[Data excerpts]
+ + +

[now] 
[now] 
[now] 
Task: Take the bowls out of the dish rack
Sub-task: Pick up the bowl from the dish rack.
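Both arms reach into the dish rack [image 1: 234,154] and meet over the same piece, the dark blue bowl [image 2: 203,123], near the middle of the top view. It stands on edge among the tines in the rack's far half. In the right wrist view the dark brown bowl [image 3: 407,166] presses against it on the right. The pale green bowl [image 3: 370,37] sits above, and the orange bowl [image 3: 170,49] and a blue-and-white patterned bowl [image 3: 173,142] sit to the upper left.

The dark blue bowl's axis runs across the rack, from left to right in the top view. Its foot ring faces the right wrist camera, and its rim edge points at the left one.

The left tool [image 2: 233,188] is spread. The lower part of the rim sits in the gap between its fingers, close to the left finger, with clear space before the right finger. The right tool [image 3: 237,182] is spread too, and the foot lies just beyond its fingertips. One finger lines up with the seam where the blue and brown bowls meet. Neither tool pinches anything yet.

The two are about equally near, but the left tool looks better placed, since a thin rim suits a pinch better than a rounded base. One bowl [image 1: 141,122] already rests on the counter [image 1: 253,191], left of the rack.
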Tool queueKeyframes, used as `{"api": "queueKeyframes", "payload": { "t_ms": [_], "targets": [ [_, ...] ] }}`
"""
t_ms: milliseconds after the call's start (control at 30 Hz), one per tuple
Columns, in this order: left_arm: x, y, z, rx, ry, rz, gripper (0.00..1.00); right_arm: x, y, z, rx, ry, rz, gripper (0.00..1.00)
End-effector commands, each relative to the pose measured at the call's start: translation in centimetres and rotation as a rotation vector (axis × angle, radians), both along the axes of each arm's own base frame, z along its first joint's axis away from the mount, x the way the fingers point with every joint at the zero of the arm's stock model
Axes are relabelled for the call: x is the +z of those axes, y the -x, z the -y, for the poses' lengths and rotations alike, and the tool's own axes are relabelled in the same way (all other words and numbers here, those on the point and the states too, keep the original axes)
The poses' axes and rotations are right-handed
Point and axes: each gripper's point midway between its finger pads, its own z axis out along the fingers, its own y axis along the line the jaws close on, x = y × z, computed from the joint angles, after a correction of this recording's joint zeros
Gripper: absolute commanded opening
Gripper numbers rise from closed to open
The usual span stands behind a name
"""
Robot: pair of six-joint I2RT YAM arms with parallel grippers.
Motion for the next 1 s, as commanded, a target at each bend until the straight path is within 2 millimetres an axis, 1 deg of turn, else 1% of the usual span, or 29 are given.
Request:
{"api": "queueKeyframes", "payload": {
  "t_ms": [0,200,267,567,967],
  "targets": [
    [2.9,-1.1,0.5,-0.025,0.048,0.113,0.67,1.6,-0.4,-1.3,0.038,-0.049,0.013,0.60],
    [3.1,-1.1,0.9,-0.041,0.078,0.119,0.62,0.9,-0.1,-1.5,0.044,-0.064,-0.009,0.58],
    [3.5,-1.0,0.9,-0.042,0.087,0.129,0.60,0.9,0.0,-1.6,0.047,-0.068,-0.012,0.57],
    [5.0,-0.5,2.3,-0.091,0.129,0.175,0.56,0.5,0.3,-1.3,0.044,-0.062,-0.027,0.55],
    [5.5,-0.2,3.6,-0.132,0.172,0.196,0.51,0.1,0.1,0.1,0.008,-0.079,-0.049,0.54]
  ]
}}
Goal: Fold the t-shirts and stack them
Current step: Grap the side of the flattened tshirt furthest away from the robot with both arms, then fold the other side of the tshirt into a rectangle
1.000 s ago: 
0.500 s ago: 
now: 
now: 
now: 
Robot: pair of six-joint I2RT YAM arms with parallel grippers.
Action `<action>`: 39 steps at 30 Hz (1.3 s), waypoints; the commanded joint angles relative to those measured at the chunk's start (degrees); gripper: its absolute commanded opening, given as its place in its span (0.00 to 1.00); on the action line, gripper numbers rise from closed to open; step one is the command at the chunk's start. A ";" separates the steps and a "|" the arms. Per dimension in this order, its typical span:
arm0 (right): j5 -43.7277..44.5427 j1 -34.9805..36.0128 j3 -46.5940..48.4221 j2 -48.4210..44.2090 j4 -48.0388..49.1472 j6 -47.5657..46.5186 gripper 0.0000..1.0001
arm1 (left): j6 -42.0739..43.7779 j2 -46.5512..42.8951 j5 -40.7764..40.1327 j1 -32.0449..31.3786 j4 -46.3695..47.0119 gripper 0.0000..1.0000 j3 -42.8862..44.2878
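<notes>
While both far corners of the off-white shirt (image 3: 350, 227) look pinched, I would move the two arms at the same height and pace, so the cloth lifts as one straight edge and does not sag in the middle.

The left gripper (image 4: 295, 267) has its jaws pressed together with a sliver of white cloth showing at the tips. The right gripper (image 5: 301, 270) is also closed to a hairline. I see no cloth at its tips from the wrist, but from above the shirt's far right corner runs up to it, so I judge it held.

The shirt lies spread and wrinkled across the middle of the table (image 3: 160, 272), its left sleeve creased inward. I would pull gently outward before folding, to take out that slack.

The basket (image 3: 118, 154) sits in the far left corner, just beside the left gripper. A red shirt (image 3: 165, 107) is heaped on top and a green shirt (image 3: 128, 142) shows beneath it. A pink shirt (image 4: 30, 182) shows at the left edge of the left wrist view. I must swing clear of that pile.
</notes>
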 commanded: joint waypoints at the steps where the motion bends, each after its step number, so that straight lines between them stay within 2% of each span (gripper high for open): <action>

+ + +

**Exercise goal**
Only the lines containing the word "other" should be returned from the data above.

**Response**
Axes are relabelled for the call: x is the +z of those axes, y the -x, z the -y, for the poses' lengths and rotations alike, and the tool's own axes are relabelled in the same way (all other words and numbers here, those on the point and the states too, keep the original axes)
Current step: Grap the side of the flattened tshirt furthest away from the robot with both arms, then fold the other side of the tshirt into a rectangle

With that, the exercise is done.